Citing unnamed local security sources, the newspaper said that the letters are allegedly handwritten in Arabic and bear Bin Laden's apparent signature and seal. They appear to have been sent last December to some of Bin Laden's followers in the region.

One of the letters is addressed to the Taliban leader in Afghanistan's volatile southern province of Helmand, Mansoor Dadallah. In the letter, Bin Laden reportedly offers condolences to Dadallah, the brother of Mullah Dadallah, late Taliban leader in Helmand, who was killed last year in a US air strike. After his brother's death, Mansoor Dadullah claimed he had received a letter from Bin Laden in an interview with satellite Arabic TV network Al-Jazeera.
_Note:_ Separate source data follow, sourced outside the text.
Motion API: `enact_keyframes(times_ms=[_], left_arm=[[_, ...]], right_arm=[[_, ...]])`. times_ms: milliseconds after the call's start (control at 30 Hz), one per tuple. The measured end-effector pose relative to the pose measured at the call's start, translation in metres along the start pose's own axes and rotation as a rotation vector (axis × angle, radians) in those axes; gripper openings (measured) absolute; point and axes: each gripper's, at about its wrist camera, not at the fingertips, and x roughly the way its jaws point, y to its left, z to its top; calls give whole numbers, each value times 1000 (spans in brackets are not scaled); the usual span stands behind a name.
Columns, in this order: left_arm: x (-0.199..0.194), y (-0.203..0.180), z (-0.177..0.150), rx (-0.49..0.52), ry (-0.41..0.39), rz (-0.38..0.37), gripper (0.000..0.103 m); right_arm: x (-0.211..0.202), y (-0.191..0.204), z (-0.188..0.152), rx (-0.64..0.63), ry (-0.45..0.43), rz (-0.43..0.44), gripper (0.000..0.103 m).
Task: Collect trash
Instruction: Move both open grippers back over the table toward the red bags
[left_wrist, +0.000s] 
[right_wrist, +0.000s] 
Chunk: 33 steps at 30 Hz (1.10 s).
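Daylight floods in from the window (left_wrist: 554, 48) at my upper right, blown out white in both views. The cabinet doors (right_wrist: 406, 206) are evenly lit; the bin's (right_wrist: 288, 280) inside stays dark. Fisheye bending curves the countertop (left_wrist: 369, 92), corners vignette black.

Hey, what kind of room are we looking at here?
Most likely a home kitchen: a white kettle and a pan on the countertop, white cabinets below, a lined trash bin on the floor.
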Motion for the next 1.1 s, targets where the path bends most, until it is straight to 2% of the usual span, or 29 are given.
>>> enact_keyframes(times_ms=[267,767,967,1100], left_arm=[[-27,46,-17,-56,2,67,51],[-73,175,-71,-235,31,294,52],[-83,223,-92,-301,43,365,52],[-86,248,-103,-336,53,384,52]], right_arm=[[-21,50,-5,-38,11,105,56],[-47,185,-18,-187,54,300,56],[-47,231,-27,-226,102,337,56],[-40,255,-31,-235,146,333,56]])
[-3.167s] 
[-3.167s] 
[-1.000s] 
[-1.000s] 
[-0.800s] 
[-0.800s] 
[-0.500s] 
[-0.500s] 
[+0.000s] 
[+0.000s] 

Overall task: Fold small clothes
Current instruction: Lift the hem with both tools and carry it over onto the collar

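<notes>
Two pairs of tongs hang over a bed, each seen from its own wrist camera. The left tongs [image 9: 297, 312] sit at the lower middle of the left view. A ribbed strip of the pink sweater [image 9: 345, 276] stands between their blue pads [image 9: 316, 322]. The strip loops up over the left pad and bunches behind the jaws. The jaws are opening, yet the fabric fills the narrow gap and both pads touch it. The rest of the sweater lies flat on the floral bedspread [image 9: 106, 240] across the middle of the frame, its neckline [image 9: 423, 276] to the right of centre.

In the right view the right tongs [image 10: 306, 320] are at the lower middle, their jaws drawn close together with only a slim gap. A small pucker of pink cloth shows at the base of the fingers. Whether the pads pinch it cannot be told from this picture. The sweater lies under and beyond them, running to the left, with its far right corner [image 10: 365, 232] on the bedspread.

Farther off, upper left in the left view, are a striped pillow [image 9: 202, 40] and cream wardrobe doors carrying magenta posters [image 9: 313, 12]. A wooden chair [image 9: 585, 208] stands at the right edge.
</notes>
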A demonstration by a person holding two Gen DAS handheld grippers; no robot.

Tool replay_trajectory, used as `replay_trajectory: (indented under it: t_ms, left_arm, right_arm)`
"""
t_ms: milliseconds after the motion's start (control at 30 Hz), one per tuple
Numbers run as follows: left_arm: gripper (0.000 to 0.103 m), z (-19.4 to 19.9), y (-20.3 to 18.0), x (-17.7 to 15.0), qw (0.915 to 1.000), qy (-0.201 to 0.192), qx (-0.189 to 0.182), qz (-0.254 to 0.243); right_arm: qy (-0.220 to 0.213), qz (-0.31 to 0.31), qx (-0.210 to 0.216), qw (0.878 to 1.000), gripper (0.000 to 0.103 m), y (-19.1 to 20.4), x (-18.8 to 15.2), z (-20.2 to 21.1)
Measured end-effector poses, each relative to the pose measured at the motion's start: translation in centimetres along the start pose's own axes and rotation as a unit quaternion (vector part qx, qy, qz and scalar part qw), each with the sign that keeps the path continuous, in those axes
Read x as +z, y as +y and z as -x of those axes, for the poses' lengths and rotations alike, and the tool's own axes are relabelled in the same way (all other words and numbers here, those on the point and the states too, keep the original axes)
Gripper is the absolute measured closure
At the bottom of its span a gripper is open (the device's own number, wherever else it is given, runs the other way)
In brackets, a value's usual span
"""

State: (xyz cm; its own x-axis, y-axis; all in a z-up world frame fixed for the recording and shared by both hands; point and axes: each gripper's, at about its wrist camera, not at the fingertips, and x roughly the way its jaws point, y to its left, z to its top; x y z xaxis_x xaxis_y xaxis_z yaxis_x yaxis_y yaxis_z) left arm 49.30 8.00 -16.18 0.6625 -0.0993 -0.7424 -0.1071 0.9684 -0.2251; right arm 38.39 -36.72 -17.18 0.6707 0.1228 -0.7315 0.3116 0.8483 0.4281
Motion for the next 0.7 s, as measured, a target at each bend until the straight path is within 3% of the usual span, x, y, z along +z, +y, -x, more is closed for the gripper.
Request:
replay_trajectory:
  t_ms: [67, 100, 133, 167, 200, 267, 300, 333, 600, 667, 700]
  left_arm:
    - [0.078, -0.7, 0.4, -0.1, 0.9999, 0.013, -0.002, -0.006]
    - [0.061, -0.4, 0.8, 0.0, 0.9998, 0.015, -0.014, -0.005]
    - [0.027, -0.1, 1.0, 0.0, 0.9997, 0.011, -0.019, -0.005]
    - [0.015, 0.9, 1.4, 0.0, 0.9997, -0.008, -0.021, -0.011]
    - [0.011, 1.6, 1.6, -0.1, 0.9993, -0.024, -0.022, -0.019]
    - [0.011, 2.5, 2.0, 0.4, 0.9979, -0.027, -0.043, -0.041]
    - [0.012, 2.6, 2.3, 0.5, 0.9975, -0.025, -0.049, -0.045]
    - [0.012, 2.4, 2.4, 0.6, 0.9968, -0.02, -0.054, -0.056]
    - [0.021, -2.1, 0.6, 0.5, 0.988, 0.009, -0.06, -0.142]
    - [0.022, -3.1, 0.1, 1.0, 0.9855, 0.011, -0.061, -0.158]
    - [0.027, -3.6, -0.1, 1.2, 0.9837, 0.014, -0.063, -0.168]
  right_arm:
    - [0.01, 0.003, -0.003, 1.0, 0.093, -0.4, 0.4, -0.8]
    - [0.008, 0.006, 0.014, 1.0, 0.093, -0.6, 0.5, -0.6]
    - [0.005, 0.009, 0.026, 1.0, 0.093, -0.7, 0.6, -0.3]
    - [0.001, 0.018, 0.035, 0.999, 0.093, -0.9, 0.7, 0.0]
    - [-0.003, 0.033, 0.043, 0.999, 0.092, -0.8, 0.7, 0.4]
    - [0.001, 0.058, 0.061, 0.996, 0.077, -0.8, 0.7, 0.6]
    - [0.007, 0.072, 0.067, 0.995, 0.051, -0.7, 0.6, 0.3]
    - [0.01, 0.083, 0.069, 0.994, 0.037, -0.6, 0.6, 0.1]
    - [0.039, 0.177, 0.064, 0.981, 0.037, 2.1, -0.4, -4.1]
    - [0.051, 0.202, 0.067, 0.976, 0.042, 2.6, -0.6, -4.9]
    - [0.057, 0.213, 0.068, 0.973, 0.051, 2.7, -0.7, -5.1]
Mansoor spent several years in jail and was freed in March 2007 as part of a deal that secured the release of kidnapped Italian reporter Daniele Mastrogiacomo, who had been held by Taliban militants for two weeks.

The letter addressed to Dadullah also urges the Taliban to step up its attacks on NATO troops deployed in the border region between Afghanistan and Pakistan, Al-Watan reported.

Western intelligence agents are currently analysing the letters for evidence of any contact with 14 alleged members of an Islamic fundamentalist group arrested in anti-terror raids in the north-east Spanish city of Barcelona on January 19. Twelve Pakistani and two Indians allegedly belonging to Jamaat Al-Tabligh wal-Dawa (Society for Propagation and Preaching) were arrested in a series of police raids. Police said they had found bomb-related material during the raids and that the operation was aimed at breaking up an Islamist terror network.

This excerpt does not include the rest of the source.